Exercise: Provide again, from the entries below, every line from the one containing "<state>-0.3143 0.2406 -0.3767" through the one containing "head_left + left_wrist", exactly as written, and no other line.

Listed records:
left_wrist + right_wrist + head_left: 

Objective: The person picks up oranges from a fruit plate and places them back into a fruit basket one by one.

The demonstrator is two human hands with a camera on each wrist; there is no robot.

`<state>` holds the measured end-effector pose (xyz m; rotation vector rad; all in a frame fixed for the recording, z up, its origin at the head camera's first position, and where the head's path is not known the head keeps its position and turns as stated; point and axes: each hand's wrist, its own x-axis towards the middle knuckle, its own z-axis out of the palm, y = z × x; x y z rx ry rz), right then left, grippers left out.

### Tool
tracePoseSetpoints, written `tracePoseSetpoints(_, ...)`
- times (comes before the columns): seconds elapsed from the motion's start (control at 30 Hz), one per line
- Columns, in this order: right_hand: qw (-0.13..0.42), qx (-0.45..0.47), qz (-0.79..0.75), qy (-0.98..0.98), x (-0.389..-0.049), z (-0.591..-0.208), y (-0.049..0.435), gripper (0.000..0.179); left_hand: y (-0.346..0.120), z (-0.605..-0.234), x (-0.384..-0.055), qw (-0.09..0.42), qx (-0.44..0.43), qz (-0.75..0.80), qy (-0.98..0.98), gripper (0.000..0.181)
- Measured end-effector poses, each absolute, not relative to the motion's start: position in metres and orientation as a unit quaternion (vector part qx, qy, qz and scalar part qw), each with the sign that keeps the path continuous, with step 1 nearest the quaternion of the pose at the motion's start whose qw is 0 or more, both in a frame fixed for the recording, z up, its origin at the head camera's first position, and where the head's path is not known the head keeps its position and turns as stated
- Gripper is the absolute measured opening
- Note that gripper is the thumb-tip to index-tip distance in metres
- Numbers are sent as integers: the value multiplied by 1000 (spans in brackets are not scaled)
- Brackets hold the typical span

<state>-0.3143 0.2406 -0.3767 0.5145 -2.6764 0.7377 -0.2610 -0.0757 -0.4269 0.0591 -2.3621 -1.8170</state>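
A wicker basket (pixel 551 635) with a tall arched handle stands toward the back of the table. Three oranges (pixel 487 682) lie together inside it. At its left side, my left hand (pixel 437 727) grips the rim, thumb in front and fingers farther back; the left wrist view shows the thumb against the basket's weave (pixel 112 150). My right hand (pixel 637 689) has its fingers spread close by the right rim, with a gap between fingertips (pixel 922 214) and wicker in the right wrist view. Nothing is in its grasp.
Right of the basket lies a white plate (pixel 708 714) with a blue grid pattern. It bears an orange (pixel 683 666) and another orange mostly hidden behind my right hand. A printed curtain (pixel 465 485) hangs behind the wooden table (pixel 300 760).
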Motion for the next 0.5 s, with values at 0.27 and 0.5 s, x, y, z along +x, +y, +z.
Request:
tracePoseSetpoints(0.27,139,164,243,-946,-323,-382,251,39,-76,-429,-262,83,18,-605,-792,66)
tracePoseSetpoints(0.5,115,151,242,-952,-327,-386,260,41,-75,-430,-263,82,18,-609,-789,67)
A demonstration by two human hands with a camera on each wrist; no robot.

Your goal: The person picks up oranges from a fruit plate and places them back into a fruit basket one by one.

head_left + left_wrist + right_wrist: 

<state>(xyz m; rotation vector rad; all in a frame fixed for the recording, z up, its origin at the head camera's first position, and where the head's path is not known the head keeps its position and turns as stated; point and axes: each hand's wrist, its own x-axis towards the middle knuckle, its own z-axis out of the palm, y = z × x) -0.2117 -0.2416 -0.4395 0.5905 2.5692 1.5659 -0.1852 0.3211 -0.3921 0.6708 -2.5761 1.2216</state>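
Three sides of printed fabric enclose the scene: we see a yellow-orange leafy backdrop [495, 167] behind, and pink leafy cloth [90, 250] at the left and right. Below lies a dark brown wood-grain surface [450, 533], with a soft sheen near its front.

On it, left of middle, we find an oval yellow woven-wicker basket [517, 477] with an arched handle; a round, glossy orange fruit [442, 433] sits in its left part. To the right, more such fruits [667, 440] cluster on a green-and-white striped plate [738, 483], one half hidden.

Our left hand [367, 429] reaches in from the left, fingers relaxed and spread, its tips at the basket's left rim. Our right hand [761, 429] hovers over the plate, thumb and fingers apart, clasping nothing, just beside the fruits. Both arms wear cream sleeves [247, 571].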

Response box:
<state>-0.3143 0.2406 -0.3767 0.5145 -2.6764 0.7377 -0.2610 -0.0757 -0.4269 0.0591 -2.3621 -1.8170</state>
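A wicker basket (pixel 551 635) with a tall arched handle stands toward the back of the table. Three oranges (pixel 487 682) lie together inside it. At its left side, my left hand (pixel 437 727) grips the rim, thumb in front and fingers farther back; the left wrist view shows the thumb against the basket's weave (pixel 112 150). My right hand (pixel 637 689) has its fingers spread close by the right rim, with a gap between fingertips (pixel 922 214) and wicker in the right wrist view. Nothing is in its grasp.
Right of the basket lies a white plate (pixel 708 714) with a blue grid pattern. It bears an orange (pixel 683 666) and another orange mostly hidden behind my right hand. A printed curtain (pixel 465 485) hangs behind the wooden table (pixel 300 760).
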Motion for the next 0.5 s, with values at 0.27 and 0.5 s, x, y, z along +x, +y, +z.
Request:
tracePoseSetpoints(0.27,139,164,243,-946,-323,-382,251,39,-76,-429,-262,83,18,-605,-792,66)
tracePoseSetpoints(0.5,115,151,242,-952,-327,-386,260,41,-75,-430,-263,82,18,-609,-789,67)
A demonstration by two human hands with a camera on each wrist; no robot.

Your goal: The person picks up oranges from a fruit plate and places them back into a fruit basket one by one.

head_left + left_wrist + right_wrist: 

The exercise was answered completely.